Graylurks are warm-blooded; tiny air pockets trapped between the layers and amongst the coral-like protrusions of their armor plates provide a siginifcant amount of insulation. Nevertheless, they undergo a form of cryptobiosis under the frozen surfaces of bodies of water during the winter months. During cryptobiosis, a graylurk excretes most of its internal water, stops breathing and eating, and can persist nearly indefinitely in this state until conditions improve for hunting.   Graylurks can survive twenty or more cycles of cryptobiosis and wakefulness. Particularly harsh conditions can push a cycle to last longer than a single year, and it is believed that this is how the late ancestors of the greylurks survived disasters like the Ventral A Volcanic Event that ultimately killed off other megafauna species.
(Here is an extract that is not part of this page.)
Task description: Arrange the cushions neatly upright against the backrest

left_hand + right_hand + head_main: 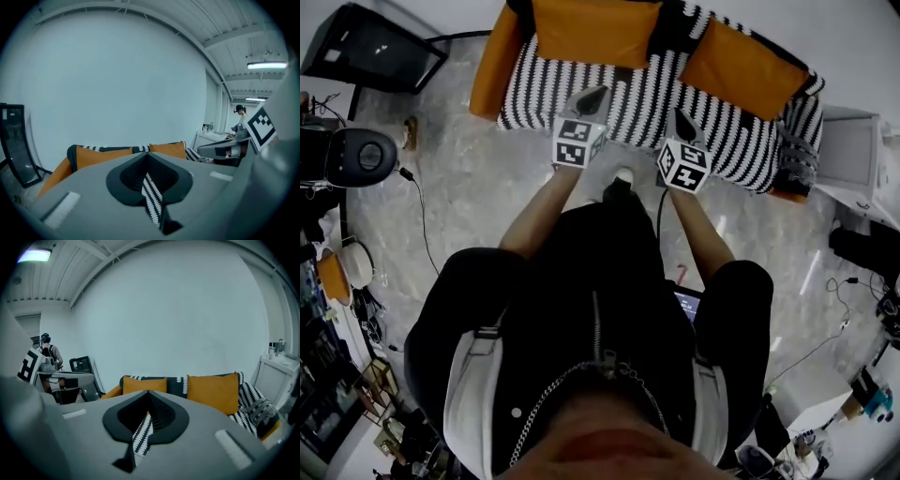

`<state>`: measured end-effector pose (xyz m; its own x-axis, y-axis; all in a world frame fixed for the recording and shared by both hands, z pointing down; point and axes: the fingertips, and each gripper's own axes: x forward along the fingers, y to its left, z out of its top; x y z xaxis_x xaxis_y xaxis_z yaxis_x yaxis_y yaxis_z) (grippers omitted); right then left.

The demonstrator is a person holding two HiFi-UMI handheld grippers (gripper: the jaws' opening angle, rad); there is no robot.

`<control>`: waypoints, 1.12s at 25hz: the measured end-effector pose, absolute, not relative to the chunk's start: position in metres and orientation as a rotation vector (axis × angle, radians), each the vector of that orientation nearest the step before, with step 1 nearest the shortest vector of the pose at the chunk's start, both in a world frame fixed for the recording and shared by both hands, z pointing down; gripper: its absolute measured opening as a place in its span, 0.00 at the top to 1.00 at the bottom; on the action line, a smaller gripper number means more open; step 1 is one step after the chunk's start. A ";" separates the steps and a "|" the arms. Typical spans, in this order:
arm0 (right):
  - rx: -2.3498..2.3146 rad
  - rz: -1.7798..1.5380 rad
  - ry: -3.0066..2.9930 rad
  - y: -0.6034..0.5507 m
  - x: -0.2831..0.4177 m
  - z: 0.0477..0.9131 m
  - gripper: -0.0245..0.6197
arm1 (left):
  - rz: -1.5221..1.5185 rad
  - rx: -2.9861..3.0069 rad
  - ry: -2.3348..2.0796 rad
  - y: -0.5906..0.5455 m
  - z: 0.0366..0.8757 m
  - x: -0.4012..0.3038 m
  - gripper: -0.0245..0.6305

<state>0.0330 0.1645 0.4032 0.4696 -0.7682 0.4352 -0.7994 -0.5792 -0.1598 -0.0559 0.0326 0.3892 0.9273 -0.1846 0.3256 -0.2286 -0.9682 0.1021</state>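
Observation:
A black-and-white striped sofa (637, 103) stands ahead of me. Two orange cushions stand upright against its backrest: one at the left (595, 33) (143, 384) (101, 155), one at the right (741, 67) (213, 391) (166, 149). My left gripper (596, 94) (149, 158) hovers over the seat's front edge, shut, with nothing in it. To its right my right gripper (679, 116) (149, 397) hangs over the same edge, shut and empty as well. Both are short of the cushions and touch neither.
The sofa has an orange left armrest (492, 61), and a striped knit bundle (797, 159) lies at its right end. A dark screen (370, 52) leans at the far left, a white cabinet (848, 155) stands at the right. Cables (417, 211) cross the floor. A person (47, 351) stands behind.

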 end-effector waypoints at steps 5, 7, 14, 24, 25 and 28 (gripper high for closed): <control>2.656 0.724 -1.355 0.192 -0.014 0.409 0.96 | 0.491 2.977 -0.289 0.059 0.392 -0.106 0.95; 2.666 0.733 -1.343 0.202 -0.033 0.411 0.96 | 0.476 2.979 -0.282 0.067 0.393 -0.121 0.95; 2.684 0.678 -1.367 0.214 -0.068 0.393 0.96 | 0.437 2.995 -0.232 0.087 0.391 -0.141 0.95; 2.688 0.670 -1.365 0.219 -0.084 0.387 0.96 | 0.419 3.006 -0.212 0.095 0.383 -0.151 0.95; 2.686 0.670 -1.365 0.219 -0.085 0.387 0.96 | 0.409 3.008 -0.215 0.095 0.382 -0.153 0.95; 2.686 0.666 -1.364 0.218 -0.087 0.388 0.96 | 0.388 3.016 -0.214 0.093 0.378 -0.154 0.95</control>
<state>-0.0868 0.2182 0.3883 0.5162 -0.7572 0.4002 -0.7813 -0.6078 -0.1420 -0.1540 0.0935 0.3779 0.9579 -0.1268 0.2577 -0.1505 -0.9858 0.0745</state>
Indeed, the most common cause of death among geriatric greylurks is failing to fully emerge from cryptobiosis fast enough to recover prey before starvation sets in.

Behaviour

Graylurks aren't very social, but they aren't territorial, either. They often congregate in waters either full of fish stock or near where land-dwelling Distal creatures congregate to bathe or drink water. Graylurks are incapable of distinguishing between Distal and Terrestrial creatures, having a brain roughly the size of a walnut, and thus represent a threat to unprepared sentients even though eating prey with this amino chirality would sicken the predator rather than nourishing it.

Additional Information

Perception and Sensory Capabilities

Graylurks possess a well-developed sense of smell, which they use to track prey just beyond the shore; they use their sense of taste in a similar manner to track prey through the water, as they are air-breathers.   Graylurk eyesight is less accute to detail than to shape and movement, and it is not clear as of yet to researchers whether or not they have color vision in the traditional sense. The silicate lenses over their eyes are doped with certain biochemical as they grow so that they scintilate on exposure to certain forms of radiation. This allows graylurks who live in regions where life that bioaccumulates radioactive materials, such as shardleaf, to selectively hunt prey with lower levels of bioaccumulation and avoid pockets of contaminated water.